## Work instruction:
Only lines holding the word "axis" are wanted from the records; copy all of them.

## Material to process:
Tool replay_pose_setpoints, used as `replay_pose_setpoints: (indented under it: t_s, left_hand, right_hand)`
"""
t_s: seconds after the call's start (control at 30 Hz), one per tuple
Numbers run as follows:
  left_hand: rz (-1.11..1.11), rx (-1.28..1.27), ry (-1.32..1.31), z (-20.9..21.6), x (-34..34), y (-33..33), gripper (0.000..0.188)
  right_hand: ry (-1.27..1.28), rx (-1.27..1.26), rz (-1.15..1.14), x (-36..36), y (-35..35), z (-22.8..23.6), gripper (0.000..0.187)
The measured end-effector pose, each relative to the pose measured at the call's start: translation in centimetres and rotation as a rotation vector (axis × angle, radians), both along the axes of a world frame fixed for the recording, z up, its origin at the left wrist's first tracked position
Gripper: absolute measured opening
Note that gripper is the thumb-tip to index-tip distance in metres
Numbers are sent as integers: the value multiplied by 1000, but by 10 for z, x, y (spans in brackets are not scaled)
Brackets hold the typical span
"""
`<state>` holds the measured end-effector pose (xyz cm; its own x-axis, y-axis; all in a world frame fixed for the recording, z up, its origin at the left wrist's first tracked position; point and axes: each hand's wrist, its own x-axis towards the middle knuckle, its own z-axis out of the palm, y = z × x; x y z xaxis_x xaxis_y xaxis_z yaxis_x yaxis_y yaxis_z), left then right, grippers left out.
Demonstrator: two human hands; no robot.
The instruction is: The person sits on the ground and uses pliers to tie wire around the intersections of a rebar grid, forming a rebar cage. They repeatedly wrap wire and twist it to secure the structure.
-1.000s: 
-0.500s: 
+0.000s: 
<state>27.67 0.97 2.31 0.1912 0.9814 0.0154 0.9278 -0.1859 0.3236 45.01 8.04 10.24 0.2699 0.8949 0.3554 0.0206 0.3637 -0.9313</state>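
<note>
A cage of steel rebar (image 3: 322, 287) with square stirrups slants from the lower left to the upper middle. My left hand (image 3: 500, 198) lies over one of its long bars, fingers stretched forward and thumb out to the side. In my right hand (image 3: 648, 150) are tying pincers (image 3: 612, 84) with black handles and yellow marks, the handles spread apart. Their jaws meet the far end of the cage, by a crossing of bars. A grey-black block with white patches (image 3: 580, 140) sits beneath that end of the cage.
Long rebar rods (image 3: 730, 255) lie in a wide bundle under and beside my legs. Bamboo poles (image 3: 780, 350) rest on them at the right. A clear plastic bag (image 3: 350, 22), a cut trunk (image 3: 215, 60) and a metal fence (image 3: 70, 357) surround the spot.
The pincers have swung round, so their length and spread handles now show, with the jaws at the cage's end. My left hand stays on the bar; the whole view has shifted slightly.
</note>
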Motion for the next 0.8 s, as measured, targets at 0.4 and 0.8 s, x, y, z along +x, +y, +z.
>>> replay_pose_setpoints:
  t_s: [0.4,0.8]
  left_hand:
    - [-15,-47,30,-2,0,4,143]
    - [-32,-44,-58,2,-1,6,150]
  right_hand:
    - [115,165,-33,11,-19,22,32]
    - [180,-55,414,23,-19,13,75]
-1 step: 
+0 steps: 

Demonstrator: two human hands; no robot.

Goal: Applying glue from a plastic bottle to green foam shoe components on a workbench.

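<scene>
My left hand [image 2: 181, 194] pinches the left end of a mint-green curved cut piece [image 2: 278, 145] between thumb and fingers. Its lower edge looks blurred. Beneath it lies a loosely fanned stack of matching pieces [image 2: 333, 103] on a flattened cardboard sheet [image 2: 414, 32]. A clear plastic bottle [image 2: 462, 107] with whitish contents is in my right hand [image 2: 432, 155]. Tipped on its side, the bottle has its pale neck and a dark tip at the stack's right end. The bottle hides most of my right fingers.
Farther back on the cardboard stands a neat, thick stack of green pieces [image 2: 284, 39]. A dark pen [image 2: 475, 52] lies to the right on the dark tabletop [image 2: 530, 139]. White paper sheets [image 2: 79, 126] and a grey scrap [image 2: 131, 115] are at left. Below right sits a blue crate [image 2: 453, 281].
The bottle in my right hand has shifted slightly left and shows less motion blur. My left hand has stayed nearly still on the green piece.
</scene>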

## Result of the task:
The measured end-effector pose, each relative to the pose measured at the call's start: translation in centimetres and rotation as a rotation vector (axis × angle, radians), both along the axes of a world frame fixed for the recording, z up, its origin at the left wrist's first tracked position
`<state>` holds the measured end-effector pose (xyz cm; its own x-axis, y-axis; all in a world frame fixed for the recording, z up, its origin at the left wrist's first tracked position; point and axes: each hand's wrist, its own x-axis towards the middle knuckle, its own z-axis out of the palm, y = z × x; x y z xaxis_x xaxis_y xaxis_z yaxis_x yaxis_y yaxis_z), left then right, grippers left out.

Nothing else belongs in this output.